At the center of the test are 1.1 million bitcoins, worth around $50 billion based on Monday’s prices. These were among the first bitcoins to be created through mining and could have been owned by an individual or entity associated with the digital currency since its inception.

The origins of bitcoin have always been a mystery, which is why this test has attracted so much attention from outsiders. In October 2008, during the height of the financial crisis, a man named “Satoshi Nakamoto” published a paper outlining a framework for a digital currency that would not be tied to any legal or sovereign authority. Mining for the currency began a few months later.

The name Nakamoto, which roughly translates from Japanese, means “in the center”, was never thought to be the actual name of the creator of bitcoin. Some in the cryptocurrency community don’t even believe that Nakamoto was a single person.

Wright has claimed since 2016 that he is Nakamoto, a claim that has been met with skepticism from a large section of the cryptocurrency community.
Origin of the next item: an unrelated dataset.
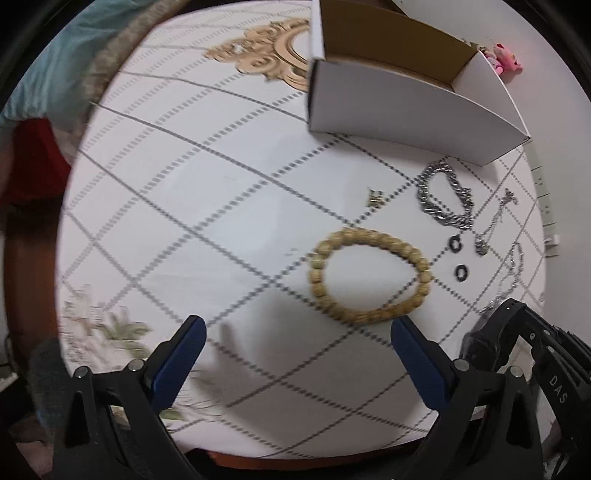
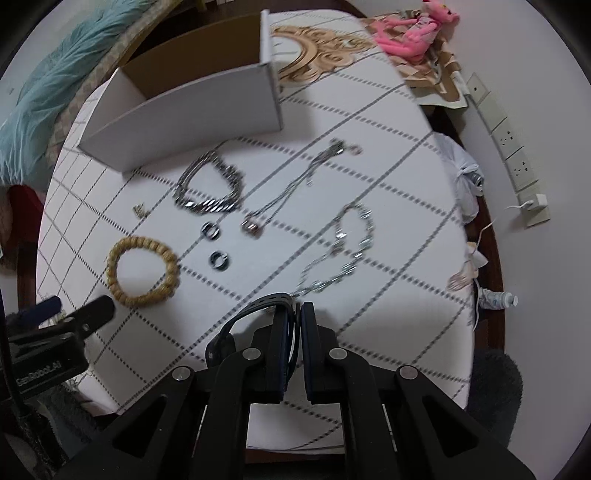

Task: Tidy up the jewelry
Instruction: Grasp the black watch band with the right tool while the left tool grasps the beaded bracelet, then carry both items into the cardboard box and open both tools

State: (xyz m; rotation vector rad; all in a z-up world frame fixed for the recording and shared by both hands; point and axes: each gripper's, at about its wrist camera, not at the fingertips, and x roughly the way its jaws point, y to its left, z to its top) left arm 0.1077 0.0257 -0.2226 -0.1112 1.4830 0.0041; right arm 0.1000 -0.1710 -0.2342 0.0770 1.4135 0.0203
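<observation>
A wooden bead bracelet point(image 1: 369, 275) lies on the white checked tablecloth, just ahead of my open, empty left gripper point(image 1: 297, 330); it also shows in the right wrist view point(image 2: 142, 271). My right gripper point(image 2: 295, 312) is shut on a black watch strap point(image 2: 251, 314), held above the table's near edge. An open white cardboard box point(image 2: 192, 107) stands at the back. A heavy silver chain bracelet point(image 2: 208, 186), two dark rings point(image 2: 210, 230) point(image 2: 219, 260), a thin necklace with pendant point(image 2: 284, 194), a silver link bracelet point(image 2: 340, 251) and a small gold piece point(image 1: 375, 197) lie between.
A pink plush toy point(image 2: 417, 26) lies at the back right beyond the table. Wall sockets point(image 2: 513, 147) and a white plastic bag point(image 2: 461, 173) sit along the right edge. A teal fluffy cushion point(image 2: 40, 92) lies to the left of the table.
</observation>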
Because of its structure, all bitcoin transactions are public and the 1.1 million bitcoins in question have remained untouched since Wright’s major disclosure. Members of the bitcoin community have regularly asked Wright to transfer a fraction of the coins to a separate account in order to record that he is actually as rich as he claims.

David Kleiman died in April 2013. Led by his brother Ira Kleiman, his family has claimed that David Kleiman and Wright were close friends and co-created bitcoin through a partnership. Kleiman’s estate was sued for half the bitcoins as well as intellectual property rights.

Wright’s lawyers have repeatedly stated that David Kleiman and Wright were friends and worked together, but that their partnership had nothing to do with the creation or initial operation of bitcoin.

Wright has said that he plans to donate most of his bitcoin assets to charity if he wants to win the lawsuit.